Saturated by Celebrity

I first noticed the effects this morning. As any of my regular readers know, I’m a news junkie of the highest order. I like to know what’s going on in the world at any given time. That usually involves several sources for my curiosity to be satisfied, even after I’ve downsized my intake in recent months. This morning, I scanned some headlines, and stopped. No streaming CNN or BBC. A quick browse of the New York Times and I was finished, and I knew it was for one reason.

The only thing that anyone was going to cover was Michael Jackson’s death.

I know this because I was watching CNN when the news broke on Thursday that Jackson had been transported to the hospital. I first learned of his death from Twitter later that night. The next morning, that’s all that anyone seemed to cover. Everything else going on in the world, economy and environmental bills in the works, Middle East sabre-rattling, and everyone seemed primarily interested in Jackson.

I have to say that I just don’t get it. As an artist, Jackson certainly had a prolific career, and I enjoyed listening to clips of his songs Friday morning and remembering the times (no pun intended) from childhood and college that were connected to various songs. I respect that three generations of people can connect with his music; certainly, staying power can be a measure of an artist’s success. Jackson did his share of sketchy things, as well, however, things that seem more distant from the public memory. I understand remembering the life of an artist that was influential to our culture, though, and even dwelling on the positive instead of the negative. What I don’t understand are lines of people waiting to place flowers on his star in Hollywood, or people grieving and crying upon learning of his death. Why? It’s not like they knew him or anything.

I suppose that connecting with someone’s art leaves you with the feeling that you know them. Certainly, I remember the surreal experience of first seeing a music star on stage, and the first time I met a star for an autograph. The fact that they were actually human was almost a surprise. I also suppose that this is less the case in the age of social networks…a year or so ago, I sent a Facebook message to the author of a book I found to be an exceptionally good read. The author messaged me back. I still have the message…because, still, there’s something surreal about her dialoguing with me.

That being said, the phenomenon of celebrity worship seems to have taken Western culture by storm in such a way as to cause concern. An oft-quoted HealthDay article that has circulated since Jackson’s death attributes a history of celebrity worship dating back to Chopin and Liszt, stating that we identify our hidden desires with celebrities, and that it is a healthy experience to do so, especially in the consideration of “faltering” religion. While I’m all for some healthy catharsis, I disagree with the article on more than one front. Firstly, religion is not faltering, and secondly, worshipping an artist in the public spotlight is a very poor substitute, even if it were.

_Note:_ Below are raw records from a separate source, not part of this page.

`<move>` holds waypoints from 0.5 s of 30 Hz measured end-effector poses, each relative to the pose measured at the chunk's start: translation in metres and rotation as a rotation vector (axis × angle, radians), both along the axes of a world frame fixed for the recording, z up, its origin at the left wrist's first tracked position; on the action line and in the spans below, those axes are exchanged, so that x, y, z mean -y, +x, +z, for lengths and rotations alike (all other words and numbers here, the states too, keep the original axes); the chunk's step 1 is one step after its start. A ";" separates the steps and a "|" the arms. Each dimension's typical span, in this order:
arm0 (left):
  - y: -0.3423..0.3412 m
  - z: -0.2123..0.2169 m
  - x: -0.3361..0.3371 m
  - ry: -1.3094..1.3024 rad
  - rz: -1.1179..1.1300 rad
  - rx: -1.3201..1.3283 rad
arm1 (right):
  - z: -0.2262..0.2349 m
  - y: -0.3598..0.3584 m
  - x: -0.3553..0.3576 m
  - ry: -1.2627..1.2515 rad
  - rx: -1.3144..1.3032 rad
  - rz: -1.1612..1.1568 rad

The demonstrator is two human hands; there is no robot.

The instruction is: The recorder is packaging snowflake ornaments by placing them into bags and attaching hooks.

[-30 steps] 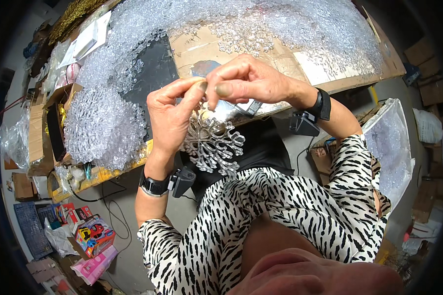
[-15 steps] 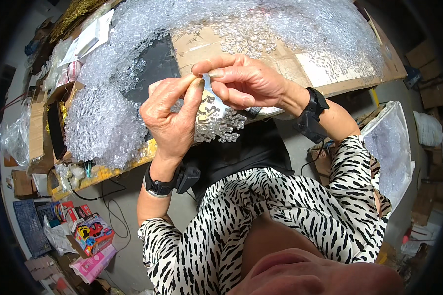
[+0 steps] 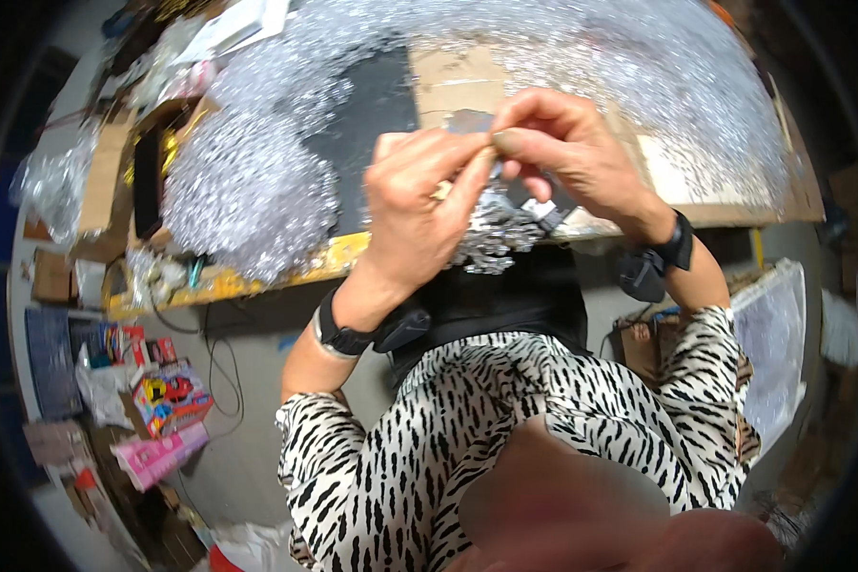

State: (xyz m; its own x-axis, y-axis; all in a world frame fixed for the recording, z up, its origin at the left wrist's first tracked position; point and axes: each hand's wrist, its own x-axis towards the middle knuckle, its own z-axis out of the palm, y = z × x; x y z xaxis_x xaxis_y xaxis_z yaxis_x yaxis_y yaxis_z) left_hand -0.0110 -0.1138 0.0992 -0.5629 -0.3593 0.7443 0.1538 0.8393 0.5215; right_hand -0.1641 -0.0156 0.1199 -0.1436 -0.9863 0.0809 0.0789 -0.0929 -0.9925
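Above the table's near edge, my left hand (image 3: 419,195) and my right hand (image 3: 577,157) meet with thumbs and forefingers pinched together at one spot. A clear plastic branched ornament (image 3: 496,234), snowflake-like, hangs just below the fingertips, partly covered by my left hand. The left fingers appear closed on its upper end. Whatever sits between the right thumb and forefinger is too small and blurred to make out; the other right fingers curl loosely.
Heaps of similar clear plastic pieces (image 3: 248,191) cover much of the table, around a black sheet (image 3: 367,124) and cardboard (image 3: 458,81). An open carton (image 3: 114,181) stands at the left. A white-lined container (image 3: 767,329) is at the right. Boxes (image 3: 172,396) and cables lie on the floor.
The view has shifted, so hands and table appear further right, and the picture is blurrier. My hands stay pinched together, with the ornament still hanging under them and more hidden now.
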 end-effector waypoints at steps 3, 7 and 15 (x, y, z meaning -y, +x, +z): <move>0.007 -0.001 0.005 0.139 -0.147 0.141 | -0.003 -0.017 0.001 -0.163 -0.241 -0.172; 0.012 -0.001 0.003 0.260 -0.263 0.184 | 0.004 -0.027 0.007 -0.373 -0.345 -0.366; 0.080 0.036 0.100 0.602 0.008 -0.167 | -0.015 -0.032 0.005 -0.063 -0.121 -0.243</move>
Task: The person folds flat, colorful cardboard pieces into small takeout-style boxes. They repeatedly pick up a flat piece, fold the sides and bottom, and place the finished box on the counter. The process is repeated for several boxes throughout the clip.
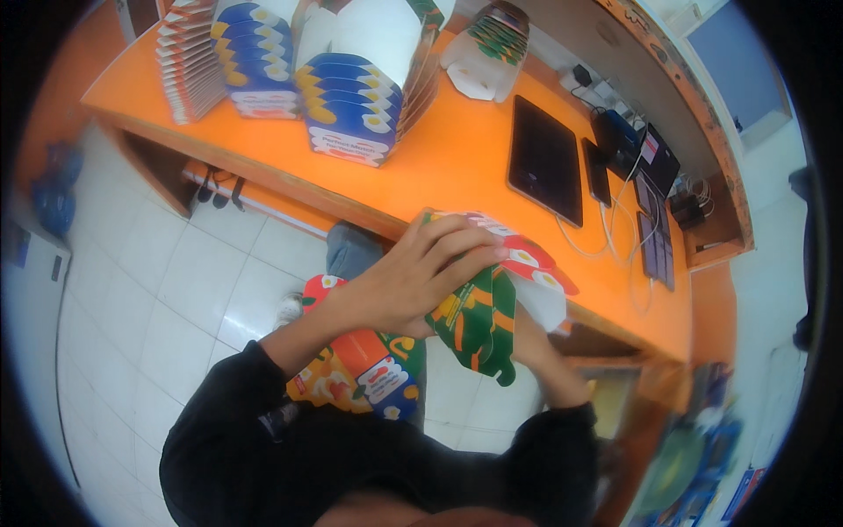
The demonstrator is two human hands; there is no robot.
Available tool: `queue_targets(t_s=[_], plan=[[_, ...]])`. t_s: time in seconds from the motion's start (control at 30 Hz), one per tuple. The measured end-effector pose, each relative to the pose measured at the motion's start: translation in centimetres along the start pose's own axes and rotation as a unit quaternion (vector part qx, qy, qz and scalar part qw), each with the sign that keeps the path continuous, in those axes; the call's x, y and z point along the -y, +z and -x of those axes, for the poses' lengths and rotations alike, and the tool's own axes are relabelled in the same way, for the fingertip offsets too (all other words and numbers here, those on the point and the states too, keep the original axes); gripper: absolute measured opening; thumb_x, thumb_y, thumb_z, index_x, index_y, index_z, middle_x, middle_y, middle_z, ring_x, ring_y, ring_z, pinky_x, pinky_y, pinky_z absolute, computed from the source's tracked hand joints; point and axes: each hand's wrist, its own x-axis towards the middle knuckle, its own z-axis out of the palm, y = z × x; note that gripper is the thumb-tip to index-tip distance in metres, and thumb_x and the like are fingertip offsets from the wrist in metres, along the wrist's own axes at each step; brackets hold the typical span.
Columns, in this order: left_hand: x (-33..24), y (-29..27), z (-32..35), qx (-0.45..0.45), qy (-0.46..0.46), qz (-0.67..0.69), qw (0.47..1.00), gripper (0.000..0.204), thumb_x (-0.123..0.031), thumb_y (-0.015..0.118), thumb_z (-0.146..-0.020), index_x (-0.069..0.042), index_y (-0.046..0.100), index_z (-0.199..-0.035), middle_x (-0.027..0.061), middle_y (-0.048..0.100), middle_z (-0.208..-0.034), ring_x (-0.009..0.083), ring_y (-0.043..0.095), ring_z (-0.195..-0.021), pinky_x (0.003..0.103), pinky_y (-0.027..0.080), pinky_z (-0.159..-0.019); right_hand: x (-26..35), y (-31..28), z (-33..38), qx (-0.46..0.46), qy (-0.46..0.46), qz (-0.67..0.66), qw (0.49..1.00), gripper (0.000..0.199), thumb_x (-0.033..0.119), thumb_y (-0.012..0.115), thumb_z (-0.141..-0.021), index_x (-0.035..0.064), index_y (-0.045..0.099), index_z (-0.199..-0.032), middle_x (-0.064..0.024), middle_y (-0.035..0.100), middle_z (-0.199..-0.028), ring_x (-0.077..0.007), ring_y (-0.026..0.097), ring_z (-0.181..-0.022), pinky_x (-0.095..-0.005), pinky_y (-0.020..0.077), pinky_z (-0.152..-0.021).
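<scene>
My left hand (430,270) lies over a printed cardboard food box (474,321), its fingers curled across the top and pressing on it. Green and orange panels face me, while red flaps with egg pictures and a white inner side show at the right. Behind that box my right hand (525,341) reaches up against its underside or far side; its fingers are hidden. Colourful flat cardboard cartons (373,376) rest on my lap, below my left forearm.
On the orange counter (457,180) stand nested blue-and-white boxes (351,114), further stacks (255,66) to their left and a green-banded stack (492,53) at the back. A black tablet (546,161), several phones (654,237) and white cables lie at the right.
</scene>
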Motion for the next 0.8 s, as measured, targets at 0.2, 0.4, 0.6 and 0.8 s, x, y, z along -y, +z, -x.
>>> queue_targets(t_s=[0.2,0.4,0.6,0.8], plan=[[-0.4,0.4,0.2,0.022,-0.003,-0.024,0.999,0.119,-0.014,0.087,-0.035,-0.018,0.03,-0.14,0.0084,0.033,-0.136,0.0343,0.028,-0.13,0.059,0.028,-0.102,-1.0,0.2,0.5,0.047,0.083,-0.024,0.995,0.046,0.018,0.069,-0.075,0.0002,0.049,-0.112,-0.0197,0.058,-0.106,-0.0374,0.057,-0.097,-0.0419,0.0472,-0.08],[-0.1,0.1,0.3,0.011,0.059,-0.072,0.996,0.116,-0.013,0.084,-0.037,-0.032,0.033,-0.139,0.0082,0.033,-0.136,0.0354,0.03,-0.129,0.057,0.03,-0.101,-0.8,0.2,0.1,0.026,0.022,0.012,0.999,0.051,0.016,0.068,-0.077,0.003,0.048,-0.121,-0.0198,0.057,-0.111,-0.0372,0.056,-0.106,-0.041,0.0462,-0.087],[2.1,0.4,-1.0,-0.222,-0.033,0.05,0.973,0.114,-0.014,0.082,-0.046,-0.018,0.025,-0.145,0.018,0.035,-0.133,0.0384,0.039,-0.123,0.044,0.035,-0.102,1.5,-2.3,0.4,-0.27,-0.139,-0.11,0.946,0.033,0.007,0.061,-0.082,-0.0016,0.054,-0.113,-0.0188,0.059,-0.108,-0.0318,0.057,-0.106,-0.0373,0.0451,-0.092],[2.9,-0.1,-2.3,-0.233,-0.166,-0.023,0.958,0.109,-0.026,0.081,-0.069,0.005,0.009,-0.145,0.0288,0.017,-0.149,0.0444,0.022,-0.137,0.045,0.028,-0.108,0.8,-1.3,3.8,-0.448,-0.315,-0.321,0.773,0.008,0.007,0.055,-0.089,0.0001,0.055,-0.092,-0.017,0.064,-0.081,-0.0224,0.064,-0.072,-0.0358,0.0513,-0.071]])
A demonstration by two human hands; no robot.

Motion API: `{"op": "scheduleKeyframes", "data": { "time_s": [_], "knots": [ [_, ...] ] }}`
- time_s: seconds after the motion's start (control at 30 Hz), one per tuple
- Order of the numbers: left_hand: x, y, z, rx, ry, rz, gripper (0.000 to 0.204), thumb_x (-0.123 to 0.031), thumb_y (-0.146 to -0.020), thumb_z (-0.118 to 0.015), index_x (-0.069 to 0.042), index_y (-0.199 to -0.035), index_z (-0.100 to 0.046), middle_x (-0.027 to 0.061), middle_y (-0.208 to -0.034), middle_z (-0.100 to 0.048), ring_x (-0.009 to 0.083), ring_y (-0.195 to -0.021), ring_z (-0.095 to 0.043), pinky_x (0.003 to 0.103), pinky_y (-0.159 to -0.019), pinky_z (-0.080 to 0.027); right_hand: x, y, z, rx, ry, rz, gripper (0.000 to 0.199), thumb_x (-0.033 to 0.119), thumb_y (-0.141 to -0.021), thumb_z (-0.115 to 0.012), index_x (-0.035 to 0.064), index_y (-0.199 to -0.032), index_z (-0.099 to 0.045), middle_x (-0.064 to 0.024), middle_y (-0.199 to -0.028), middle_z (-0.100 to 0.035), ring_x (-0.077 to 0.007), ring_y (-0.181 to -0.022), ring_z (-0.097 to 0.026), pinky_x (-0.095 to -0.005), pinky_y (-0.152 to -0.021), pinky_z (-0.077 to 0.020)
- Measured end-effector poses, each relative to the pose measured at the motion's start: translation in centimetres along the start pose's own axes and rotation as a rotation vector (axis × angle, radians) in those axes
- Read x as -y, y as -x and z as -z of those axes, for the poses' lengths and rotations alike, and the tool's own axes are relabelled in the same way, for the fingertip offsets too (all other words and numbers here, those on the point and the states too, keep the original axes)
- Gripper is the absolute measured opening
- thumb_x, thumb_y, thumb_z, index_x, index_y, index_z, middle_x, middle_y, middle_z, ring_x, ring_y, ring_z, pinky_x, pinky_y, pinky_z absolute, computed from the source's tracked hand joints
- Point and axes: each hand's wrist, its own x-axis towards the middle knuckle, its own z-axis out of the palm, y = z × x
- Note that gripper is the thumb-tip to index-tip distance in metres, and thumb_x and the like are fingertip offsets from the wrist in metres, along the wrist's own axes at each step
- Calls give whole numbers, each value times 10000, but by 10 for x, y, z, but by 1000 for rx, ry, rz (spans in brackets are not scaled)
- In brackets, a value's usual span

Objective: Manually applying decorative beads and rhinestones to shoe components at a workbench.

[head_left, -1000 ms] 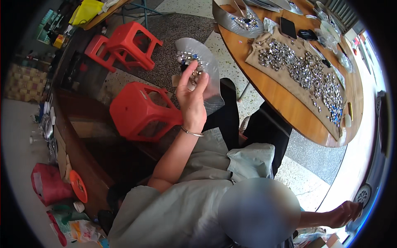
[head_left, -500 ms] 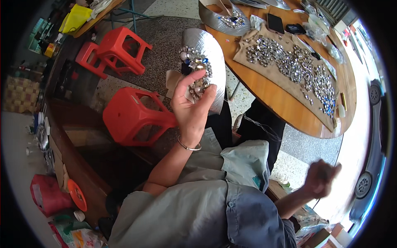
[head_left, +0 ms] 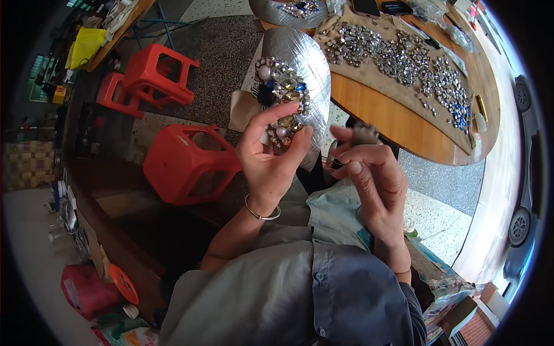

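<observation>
My left hand (head_left: 268,155) grips the lower part of a curved silver panel (head_left: 314,75) between thumb and fingers. Along the panel's left side runs a thick cluster of rhinestones and beads (head_left: 285,86), with clear, blue, gold and pearly pieces in it. A bracelet circles my left wrist. To the right of the panel and apart from it, my right hand (head_left: 375,179) is closed in a pinch. Something small and dark sits at its fingertips, too small to name. A blurred greyish shape shows just behind those fingers.
At the upper right is a wooden table (head_left: 369,109) with a tan cloth (head_left: 404,95) covered in loose rhinestones (head_left: 404,63). A second silver beaded panel (head_left: 268,11) and a phone (head_left: 366,7) lie at its far side. Red plastic stools (head_left: 173,167) stand at left.
My right hand has come up and left from the lower right to beside the silver panel. My left hand keeps its grip on the panel. The view has shifted a little.
</observation>
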Motion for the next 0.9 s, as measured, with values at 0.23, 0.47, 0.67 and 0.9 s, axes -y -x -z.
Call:
{"op": "scheduleKeyframes", "data": {
  "time_s": [0.23, 0.47, 0.67, 0.9],
  "knots": [
    [9, 4, -2, 34, -48, 23, 351, 82, -742, -642, 10, -1073, -552, 1, -913, -569, 23, -761, -531, 156, -645, -445, -5, 5, 9, 17, -163, -41, 96, 88, -907, -504, 3, -951, -516, -69, -849, -576, -55, -667, -501, -185, -567, -393],
    [8, 6, -8, 58, -40, 63, 359, 93, -744, -628, 14, -1084, -542, 18, -935, -575, 41, -782, -547, 164, -669, -453, -27, -6, 2, -13, 137, -55, 123, 89, -907, -508, -21, -923, -559, -8, -687, -572, -20, -583, -471, -165, -513, -371],
    [9, 7, -11, 86, -12, 18, 397, 107, -744, -619, 14, -1116, -516, 55, -993, -576, 73, -840, -562, 188, -726, -468, -32, -9, -2, -114, 139, -38, 84, 12, -852, -574, -38, -915, -598, 5, -735, -598, 2, -603, -469, -144, -522, -364],
    [10, 9, -11, 88, -8, -11, 399, 110, -746, -616, 13, -1119, -513, 62, -1012, -572, 71, -841, -560, 178, -711, -468, -30, -9, 1, -87, 137, -48, 96, 20, -860, -562, -37, -929, -598, 2, -727, -598, -5, -605, -482, -150, -529, -382]
  ]
}}
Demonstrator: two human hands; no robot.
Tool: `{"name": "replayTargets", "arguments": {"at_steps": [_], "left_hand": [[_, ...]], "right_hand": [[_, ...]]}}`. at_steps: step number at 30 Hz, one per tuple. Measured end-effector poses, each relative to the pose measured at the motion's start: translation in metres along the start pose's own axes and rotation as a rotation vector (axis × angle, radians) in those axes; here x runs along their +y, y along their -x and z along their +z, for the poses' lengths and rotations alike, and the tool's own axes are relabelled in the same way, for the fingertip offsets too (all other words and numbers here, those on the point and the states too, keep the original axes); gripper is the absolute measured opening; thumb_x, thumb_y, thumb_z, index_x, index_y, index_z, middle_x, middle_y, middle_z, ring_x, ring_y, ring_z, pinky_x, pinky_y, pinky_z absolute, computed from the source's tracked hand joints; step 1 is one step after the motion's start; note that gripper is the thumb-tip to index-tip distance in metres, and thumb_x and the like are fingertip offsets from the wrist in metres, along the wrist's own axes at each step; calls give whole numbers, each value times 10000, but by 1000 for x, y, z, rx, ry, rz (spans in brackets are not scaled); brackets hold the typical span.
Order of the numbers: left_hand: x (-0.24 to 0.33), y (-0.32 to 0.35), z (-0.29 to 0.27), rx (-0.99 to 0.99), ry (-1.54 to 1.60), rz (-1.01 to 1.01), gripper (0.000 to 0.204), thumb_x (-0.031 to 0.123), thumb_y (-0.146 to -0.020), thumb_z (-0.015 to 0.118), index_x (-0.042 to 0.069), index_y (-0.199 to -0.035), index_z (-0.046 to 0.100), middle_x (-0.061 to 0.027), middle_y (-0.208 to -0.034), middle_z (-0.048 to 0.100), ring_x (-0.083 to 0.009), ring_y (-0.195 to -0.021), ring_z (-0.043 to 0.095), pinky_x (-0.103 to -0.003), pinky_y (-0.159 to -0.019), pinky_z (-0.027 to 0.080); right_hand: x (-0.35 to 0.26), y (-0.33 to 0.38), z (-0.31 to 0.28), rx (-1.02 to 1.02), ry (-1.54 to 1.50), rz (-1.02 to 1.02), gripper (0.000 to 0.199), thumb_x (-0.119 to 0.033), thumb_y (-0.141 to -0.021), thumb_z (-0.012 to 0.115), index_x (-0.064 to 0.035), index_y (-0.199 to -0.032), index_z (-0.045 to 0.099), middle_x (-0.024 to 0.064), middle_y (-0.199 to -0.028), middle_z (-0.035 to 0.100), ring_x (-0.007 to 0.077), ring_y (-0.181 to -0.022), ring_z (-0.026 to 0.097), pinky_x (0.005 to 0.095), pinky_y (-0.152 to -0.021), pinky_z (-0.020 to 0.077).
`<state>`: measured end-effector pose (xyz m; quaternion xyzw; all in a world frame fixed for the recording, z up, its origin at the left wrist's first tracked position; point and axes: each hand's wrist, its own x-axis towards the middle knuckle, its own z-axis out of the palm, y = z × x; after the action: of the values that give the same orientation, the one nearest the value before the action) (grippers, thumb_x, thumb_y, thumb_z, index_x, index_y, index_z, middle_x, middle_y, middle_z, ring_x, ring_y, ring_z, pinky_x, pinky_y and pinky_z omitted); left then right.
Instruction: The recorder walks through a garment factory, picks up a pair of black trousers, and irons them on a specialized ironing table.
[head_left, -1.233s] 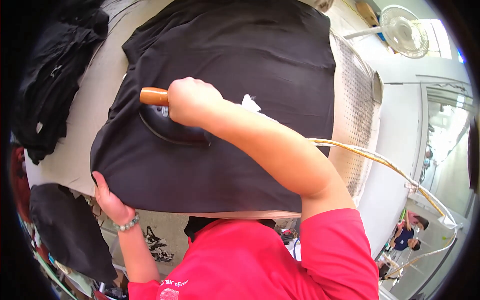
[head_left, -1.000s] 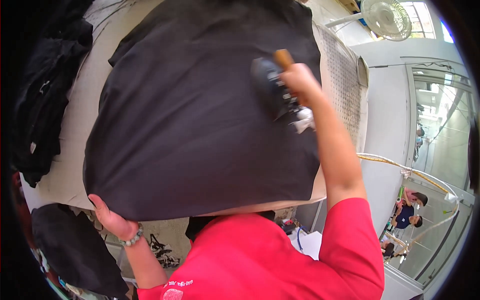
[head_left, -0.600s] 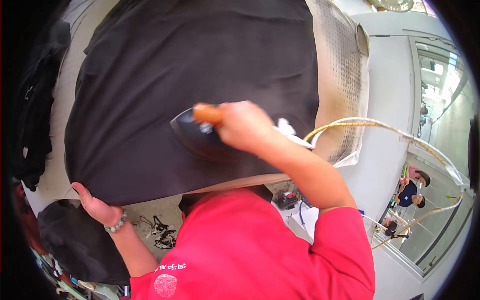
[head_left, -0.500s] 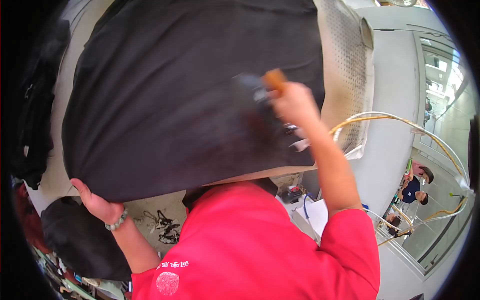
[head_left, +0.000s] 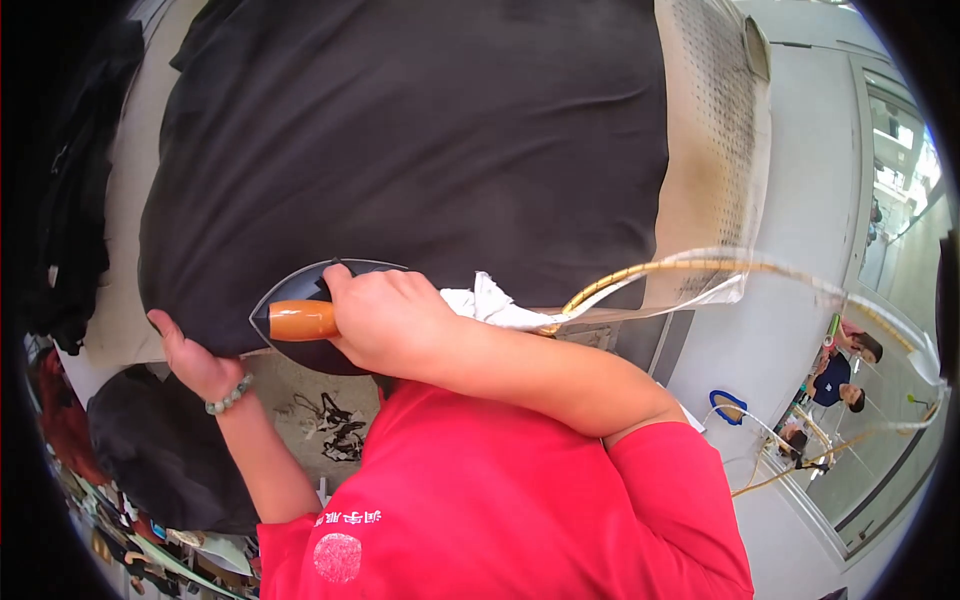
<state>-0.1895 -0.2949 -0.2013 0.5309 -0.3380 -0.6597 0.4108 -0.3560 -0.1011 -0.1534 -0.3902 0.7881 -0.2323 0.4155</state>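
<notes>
Dark fabric [head_left: 430, 150] lies spread over the padded ironing board, with soft creases running across it. My right hand [head_left: 385, 315] is closed around the orange wooden handle of an iron [head_left: 290, 345], whose pointed black plate lies at the cloth's near edge. White cloth [head_left: 490, 302] hangs at the iron's rear, beside my wrist. At the near left corner of the fabric, my left hand [head_left: 203, 368] holds the edge, its thumb showing outside and its other fingers hidden by the cloth.
The pale ironing board [head_left: 705, 150] shows at the right, with small holes. A yellow and white hose [head_left: 680, 266] arcs from the iron to the right. Black garments [head_left: 75, 200] hang at the left; a dark covered thing [head_left: 165, 450] stands below. People [head_left: 838, 380] are far right.
My right hand has brought the iron from the right middle of the fabric leftward and toward me, to the near edge. The hose followed. My left hand has barely moved.
</notes>
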Motion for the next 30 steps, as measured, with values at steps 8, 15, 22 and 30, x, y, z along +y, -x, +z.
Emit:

Still, celebrity worship is a phenomenon to be reckoned with, even earning the infamous distinction of being coined as a syndrome in some circles (although I’m not aware of any actual diagnosis for such a pathology). I tend to fall more in the camp of Richard Marcus’ 2006 BlogCritics post that celebrity worship is a mark of an intellectually declining culture.

Historically, difficult economic times and war times lend themselves to a public increasingly seeking entertainment as a distraction, as something to take their minds off of the problems that beset them in their current daily lives. I’m not going to take a highbrow approach and say that the art that results from the profit-seeking push to satisfy this impulse is poor (although in some cases it speaks for itself), but I will say that, in the absence of the glamorous life that many of us seem to wish for at some point, it is normal to attach ourselves to a celebrity’s life and work. I had a crush on a music star or two in my adolescence, just like everyone else. The difference is that I grew out of it…many don’t seem to do that, and I think that not doing so is developmentally an issue.

When this happens, the “entertainment industry” (the fact that there is one is an issue of its own right, but one for a different post) pushes to satisfy the public’s desire for more of a star, or a type of star. That, after all, is how they make their profit, and that profit is far more important to them than artistic substance. Thus, not only is an enormous amount of attention focused on an artist, but artists are created by the media, and ones with what Marcus describes as having “dubious talent” at that (at the risk of insulting anyone here, I’ll simply point you to his apt examples on page 3 of his post). With this, mediocrity reigns supreme, and artistic substance declines as a culture becomes much more interested in vicariously living lives of caviar dreams than of appreciating quality, to say nothing of engaging in reality.

My intention is not to debate whether or not Jackson’s work falls into a definition of substance or quality, or even to offer a definition for either within this limited space. I simply wonder if, in our media saturated age, we aren’t failing to outgrow that emotionally developmental period in which we feel the need to follow, and even duplicate, every aspect of an artist’s life. I’ve expressed here before that, when this occurs, we feel as though we own that artist, that he or she owes us something, leading to their publishers or studios to see potential profits and take control of what that artist is producing. This leads to a universal loss of artistic quality in the name of money.

This also leads to individuals being grief-stricken over the passing of one whom they did not actually know, to a point that their own lives with those that they do actually know are affected.

Catharsis and dreams aside, folks…this just isn’t healthy.